Following are some details of a cluster in async replication mode, with Orchestrator enabled.

  1. Get the ServiceAccounts created by the bundle.yaml:

    [user@host]$ kubectl get serviceaccount -n mysql-operator
    NAME                                         SECRETS   AGE
    default                                      0         7d2h
    percona-server-mysql-operator                0         7d2h
    percona-server-mysql-operator-orchestrator   0         7d2h
  2. View the Role which the above ServiceAccount binds:

    [user@host]$ kubectl -n mysql-operator get role percona-server-mysql-operator-orchestrator -o yaml
    apiVersion: rbac.authorization.k8s.io/v1
    kind: Role
    - apiGroups:
      - ""
      - pods
      - list
      - patch
    - apiGroups:
      - ps.percona.com
      - perconaservermysqls
      - get
  3. View the Orchestrator StatefulSet:

    [user@host]$ kubectl get sts cluster1-orc -o yaml
    apiVersion: apps/v1
    kind: StatefulSet
      serviceName: cluster1-orc
          serviceAccount: percona-server-mysql-operator-orchestrator
          serviceAccountName: percona-server-mysql-operator-orchestrator


This is the version 0.6.0 of the Percona Operator for MySQL.

Hi @Marios_Cako, thanks for the question. I will recheck it. It can be some leftover.

1 Like

Hi @Marios_Cako! Yes, orchestrator perform Kubernetes API calls to label the primary pod after a failover: percona-server-mysql-operator/build/orchestrator.conf.json at main · percona/percona-server-mysql-operator · GitHub and that service account is needed for this.

1 Like

Thanks @Ege_Gunes for the response, indeed I noticed that when I do not provide the ServiceAccount there are some errors in the mysql-monit container of the Orchestrator Pods.

I understand that the above snippet of code is used by the orc-handler binary in the mysql-monit container of the Orchestrator Pods.

By zooming in a bit in the code, I noticed that the orc-handler sets the labels mysql.percona.com/primary=true but beyond that the operator does not use that label [except some tests], nor I have seen a Service to match Pods with that label.

Does the above hold?

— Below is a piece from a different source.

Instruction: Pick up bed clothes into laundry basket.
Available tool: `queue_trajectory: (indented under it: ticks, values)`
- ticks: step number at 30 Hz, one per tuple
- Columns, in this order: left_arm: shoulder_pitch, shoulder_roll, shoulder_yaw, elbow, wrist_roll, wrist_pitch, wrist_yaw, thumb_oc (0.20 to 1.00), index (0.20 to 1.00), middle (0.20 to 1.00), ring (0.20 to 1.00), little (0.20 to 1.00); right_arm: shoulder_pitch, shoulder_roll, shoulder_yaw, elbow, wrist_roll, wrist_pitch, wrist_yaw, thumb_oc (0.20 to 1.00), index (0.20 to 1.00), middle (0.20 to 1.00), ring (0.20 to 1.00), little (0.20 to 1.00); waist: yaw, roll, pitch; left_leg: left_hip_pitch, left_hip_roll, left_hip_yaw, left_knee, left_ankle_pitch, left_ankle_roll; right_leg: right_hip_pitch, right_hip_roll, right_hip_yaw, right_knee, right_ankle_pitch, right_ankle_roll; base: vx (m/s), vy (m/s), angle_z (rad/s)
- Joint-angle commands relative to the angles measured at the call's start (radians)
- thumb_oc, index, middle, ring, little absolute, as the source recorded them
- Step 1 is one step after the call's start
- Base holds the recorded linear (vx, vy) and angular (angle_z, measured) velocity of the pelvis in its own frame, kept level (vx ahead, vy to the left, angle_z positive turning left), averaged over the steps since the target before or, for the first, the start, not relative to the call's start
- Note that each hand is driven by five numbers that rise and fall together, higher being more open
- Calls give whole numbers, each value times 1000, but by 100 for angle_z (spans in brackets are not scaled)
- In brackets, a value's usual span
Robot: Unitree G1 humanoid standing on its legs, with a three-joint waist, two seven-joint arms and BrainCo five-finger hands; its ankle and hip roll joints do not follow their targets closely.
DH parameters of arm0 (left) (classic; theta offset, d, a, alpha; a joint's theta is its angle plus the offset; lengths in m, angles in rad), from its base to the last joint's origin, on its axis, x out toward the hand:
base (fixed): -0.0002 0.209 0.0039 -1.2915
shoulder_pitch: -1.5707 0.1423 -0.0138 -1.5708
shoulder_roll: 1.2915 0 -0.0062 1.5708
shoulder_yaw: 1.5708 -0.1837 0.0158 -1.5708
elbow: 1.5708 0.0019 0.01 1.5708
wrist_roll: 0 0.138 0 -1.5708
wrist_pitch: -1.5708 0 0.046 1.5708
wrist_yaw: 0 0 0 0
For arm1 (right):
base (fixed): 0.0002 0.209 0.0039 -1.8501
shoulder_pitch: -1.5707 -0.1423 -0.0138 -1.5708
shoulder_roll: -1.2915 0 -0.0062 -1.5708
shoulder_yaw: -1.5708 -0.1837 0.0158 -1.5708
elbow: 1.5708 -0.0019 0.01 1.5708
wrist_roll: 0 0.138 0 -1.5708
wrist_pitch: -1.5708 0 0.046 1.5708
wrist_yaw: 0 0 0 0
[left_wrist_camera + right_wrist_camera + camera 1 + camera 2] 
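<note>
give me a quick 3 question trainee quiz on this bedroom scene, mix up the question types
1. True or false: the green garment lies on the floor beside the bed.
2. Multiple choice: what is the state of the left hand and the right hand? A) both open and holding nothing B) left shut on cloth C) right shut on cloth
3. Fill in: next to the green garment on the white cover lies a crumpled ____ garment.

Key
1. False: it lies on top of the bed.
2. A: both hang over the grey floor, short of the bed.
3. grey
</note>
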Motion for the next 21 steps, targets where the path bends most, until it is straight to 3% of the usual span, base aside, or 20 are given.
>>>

How is that label used by the system?

You’re right Marios, it doesn’t seem to be used in services. Earlier we had a service called something like cluster1-mysql-primary and it was matching that label, but it seems we removed it in latest releases. Right now HAProxy is responsible for detecting primary.

I think there are two options:

  1. Bring back the primary service
  2. Remove service account from Orchestrator

Which would be more useful for you?

I think we should focus on what is best for the project. I do think having a Service discovery for all cluster types [this means also the group-replication type, not just the asynchronous replication] is a great feature, since one might not want to rely on HAProxy or MySQL router.

Having said that, I do think that the setting of the primary-pod label procedure should not be part of the Orchestrator either. This should be responsibility of the operator so that it can cover all cluster types for seamless behavior.

I have already open a ticket for supporting Service discovery [K8SPS-323] - Percona JIRA and I have started working on this. I will include this context also there.